### ABOUT THIS EXERCISE
The word "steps" marks the lines to find; copy every such line from the data below.

### GIVEN INFORMATION
= = = = = = =

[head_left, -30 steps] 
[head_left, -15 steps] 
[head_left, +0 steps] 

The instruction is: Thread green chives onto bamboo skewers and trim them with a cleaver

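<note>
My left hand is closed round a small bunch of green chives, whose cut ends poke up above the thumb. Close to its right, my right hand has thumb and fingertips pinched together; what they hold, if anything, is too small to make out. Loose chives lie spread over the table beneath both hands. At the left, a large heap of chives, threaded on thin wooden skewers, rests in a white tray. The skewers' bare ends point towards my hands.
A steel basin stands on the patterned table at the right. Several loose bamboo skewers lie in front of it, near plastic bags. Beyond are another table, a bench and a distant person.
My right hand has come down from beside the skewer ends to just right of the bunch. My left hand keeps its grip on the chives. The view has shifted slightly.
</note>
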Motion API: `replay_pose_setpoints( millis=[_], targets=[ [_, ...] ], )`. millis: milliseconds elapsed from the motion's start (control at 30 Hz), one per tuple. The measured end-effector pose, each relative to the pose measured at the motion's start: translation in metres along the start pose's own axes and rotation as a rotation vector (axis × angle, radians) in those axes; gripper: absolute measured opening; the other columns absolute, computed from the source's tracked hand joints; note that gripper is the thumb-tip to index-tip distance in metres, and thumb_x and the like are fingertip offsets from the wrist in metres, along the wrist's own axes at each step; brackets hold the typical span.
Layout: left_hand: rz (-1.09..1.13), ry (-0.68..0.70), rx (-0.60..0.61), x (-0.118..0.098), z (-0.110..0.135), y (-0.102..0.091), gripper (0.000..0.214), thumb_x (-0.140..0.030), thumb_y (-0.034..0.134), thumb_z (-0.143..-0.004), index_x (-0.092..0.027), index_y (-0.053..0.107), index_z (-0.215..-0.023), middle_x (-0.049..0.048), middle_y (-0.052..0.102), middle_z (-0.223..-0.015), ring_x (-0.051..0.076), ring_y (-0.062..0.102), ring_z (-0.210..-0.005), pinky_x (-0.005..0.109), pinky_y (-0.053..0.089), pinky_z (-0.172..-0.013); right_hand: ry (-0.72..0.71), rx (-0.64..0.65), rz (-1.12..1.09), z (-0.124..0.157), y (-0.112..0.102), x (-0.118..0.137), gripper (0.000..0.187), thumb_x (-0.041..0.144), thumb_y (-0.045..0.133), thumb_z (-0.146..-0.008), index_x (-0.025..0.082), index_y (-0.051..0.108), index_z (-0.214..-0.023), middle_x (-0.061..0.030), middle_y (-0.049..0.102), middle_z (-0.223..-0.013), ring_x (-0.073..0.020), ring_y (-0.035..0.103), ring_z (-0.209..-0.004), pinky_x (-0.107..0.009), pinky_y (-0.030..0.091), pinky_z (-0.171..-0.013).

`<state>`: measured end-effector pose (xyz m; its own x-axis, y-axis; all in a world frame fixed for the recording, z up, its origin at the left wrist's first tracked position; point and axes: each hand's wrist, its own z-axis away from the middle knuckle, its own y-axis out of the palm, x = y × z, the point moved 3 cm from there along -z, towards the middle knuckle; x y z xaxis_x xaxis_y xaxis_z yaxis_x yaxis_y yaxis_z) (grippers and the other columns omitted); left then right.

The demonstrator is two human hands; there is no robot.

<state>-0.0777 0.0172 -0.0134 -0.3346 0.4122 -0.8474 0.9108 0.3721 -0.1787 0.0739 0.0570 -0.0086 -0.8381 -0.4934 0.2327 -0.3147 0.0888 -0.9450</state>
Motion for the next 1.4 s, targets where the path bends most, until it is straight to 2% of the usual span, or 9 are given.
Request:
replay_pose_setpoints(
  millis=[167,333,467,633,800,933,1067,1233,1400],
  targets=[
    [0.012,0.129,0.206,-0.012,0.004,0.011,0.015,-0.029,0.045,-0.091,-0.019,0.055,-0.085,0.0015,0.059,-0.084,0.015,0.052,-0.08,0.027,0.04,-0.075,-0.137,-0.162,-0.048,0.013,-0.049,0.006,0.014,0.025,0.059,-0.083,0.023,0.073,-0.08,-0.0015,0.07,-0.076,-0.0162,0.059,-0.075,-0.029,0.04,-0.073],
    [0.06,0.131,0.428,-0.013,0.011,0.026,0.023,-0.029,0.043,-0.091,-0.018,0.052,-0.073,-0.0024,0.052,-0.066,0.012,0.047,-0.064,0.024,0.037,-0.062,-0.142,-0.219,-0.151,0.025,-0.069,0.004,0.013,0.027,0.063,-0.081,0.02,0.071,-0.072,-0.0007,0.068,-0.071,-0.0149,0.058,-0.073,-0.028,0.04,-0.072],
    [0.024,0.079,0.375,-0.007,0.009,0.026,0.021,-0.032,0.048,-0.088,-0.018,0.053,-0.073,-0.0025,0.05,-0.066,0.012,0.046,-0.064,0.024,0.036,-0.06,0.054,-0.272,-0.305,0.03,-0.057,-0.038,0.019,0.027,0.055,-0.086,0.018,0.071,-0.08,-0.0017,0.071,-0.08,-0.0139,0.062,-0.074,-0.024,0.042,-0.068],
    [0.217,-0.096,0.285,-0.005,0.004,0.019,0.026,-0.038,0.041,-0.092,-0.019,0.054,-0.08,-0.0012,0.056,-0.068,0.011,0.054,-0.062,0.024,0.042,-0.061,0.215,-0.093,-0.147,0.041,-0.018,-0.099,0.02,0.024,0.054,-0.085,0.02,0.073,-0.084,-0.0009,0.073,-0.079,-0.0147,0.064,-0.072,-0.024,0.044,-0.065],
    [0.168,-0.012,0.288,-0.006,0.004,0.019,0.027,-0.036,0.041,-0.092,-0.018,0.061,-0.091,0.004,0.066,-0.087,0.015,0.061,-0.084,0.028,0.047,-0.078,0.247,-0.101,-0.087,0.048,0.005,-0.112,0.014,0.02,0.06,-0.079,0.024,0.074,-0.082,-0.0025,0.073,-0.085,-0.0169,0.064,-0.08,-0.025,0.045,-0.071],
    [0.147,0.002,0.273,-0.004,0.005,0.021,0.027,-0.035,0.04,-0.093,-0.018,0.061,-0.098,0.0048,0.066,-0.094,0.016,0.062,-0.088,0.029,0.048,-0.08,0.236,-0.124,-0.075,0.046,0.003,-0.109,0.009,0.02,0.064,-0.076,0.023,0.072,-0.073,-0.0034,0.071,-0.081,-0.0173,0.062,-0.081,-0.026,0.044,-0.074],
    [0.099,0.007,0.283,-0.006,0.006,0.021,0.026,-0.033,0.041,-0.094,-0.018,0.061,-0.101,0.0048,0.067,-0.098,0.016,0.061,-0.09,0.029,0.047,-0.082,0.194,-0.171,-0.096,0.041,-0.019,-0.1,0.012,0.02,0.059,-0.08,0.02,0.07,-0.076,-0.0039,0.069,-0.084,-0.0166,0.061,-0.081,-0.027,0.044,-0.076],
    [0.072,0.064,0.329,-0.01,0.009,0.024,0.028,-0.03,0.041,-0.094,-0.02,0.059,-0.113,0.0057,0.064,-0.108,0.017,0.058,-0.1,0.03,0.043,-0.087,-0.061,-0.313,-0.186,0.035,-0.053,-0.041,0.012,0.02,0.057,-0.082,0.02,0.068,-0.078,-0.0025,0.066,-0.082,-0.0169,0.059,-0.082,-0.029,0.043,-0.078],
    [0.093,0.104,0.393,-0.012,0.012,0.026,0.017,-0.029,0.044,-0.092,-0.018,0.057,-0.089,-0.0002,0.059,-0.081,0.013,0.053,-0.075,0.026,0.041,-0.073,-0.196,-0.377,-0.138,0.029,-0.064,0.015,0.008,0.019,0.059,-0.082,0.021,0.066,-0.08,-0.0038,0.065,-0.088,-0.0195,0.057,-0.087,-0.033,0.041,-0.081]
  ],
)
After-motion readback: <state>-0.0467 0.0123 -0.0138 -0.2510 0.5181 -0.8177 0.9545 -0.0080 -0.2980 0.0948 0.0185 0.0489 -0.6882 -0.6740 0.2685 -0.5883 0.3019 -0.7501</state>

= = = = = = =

### ANSWER SECTION
[head_left, -30 steps] 
[head_left, -15 steps] 
[head_left, +0 steps] 

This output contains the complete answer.